Neutralization of the calcium bowl region reduces the Ca²⁺ sensitivity of the gating ring and abolishes Mg²⁺ sensitivity. A, the intrinsic Trp fluorescence intensity decay of a gating ring carrying the D894A,D895A,D896A,D897A,D898A neutralization within the RCK2 domain, recorded in nominal zero (blue) or 35 μm (red) free Ca²⁺. Increasing the [Ca²⁺] to 35 μm Ca²⁺ produced a modest change in the τ_avg, as compared with the wild-type gating ring (Fig. 3A). IRF, instrument response time. B and C are fluorescence emission spectra of the calcium bowl mutant gating ring in solution excited at 295 nm. B, the Trp fluorescence intensity decreased as the free [Ca²⁺] of a solution containing the calcium bowl mutant gating ring was increased from nominal zero to 35 μm. C, unlike the wild-type gating ring, the calcium bowl mutant did not exhibit Mg²⁺ sensitivity, up to 12 mm. D, the fluorescence intensity at 350 nm from experiments in panels B and C is plotted versus the concentration of divalent cations (●, Ca²⁺; , ■, Mg²⁺). The experimental points are fit to a Hill function with K½ = 2.0 ± 0.19 μm and n = 2.1 ± 0.35.

FIGURE 6.

Ca²⁺ reversibly reduces the hydrodynamic radius of the gating ring in solution.

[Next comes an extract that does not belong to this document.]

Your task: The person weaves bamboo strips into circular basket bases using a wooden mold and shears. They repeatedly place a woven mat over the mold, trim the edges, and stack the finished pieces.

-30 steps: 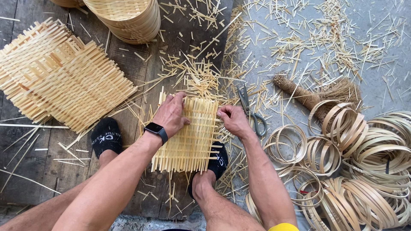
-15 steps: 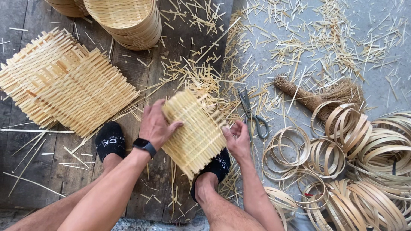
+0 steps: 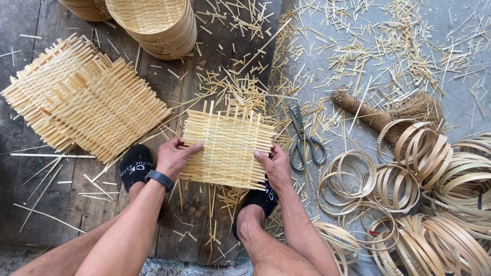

A, a top view of the BK gating ring (23), which has a toroidal structure with a diameter ∼9–12 nm, a height ∼5 nm, and a central aperture of ∼2 nm. Residues known to be involved in high-affinity Ca²⁺ sensitivity in the BK gating ring are depicted in red (Asp³⁶²/Asp³⁶⁷ in RCK1 and the calcium bowl in RCK2) or orange (Met⁵¹³ in RCK1). B, gating ring particle distributions obtained from a characteristic dynamic light scattering experiment. Only the dominant (70%) distributions below 60 nm are shown. The mean R_H of the particle distribution in nominally 0 Ca²⁺ (blue) was 10.1 nm. Increasing the free [Ca²⁺] to 35 μm shifted the distribution toward smaller R_H values, with a mean of 7.8 nm (red), consistent with a transition to a more compact conformation. Reducing free Ca²⁺ from 35 to 0.07 μm by the addition of EGTA (green) practically restored the original distribution (9.5 nm), demonstrating that the Ca²⁺-induced rearrangements of the gating ring are reversible. C, a characteristic DLS experiment on the gating ring before (R_H = 9.70 nm; blue) and after (R_H = 8.65 nm; orange) the addition of 12 mm Mg²⁺. D, overall R_H reduction by the addition of saturating ligand concentration to gating ring particles in solution, expressed as the percentile change from the mean ligand-free R_H (R_{H_Apo}). Error bars indicate S.E.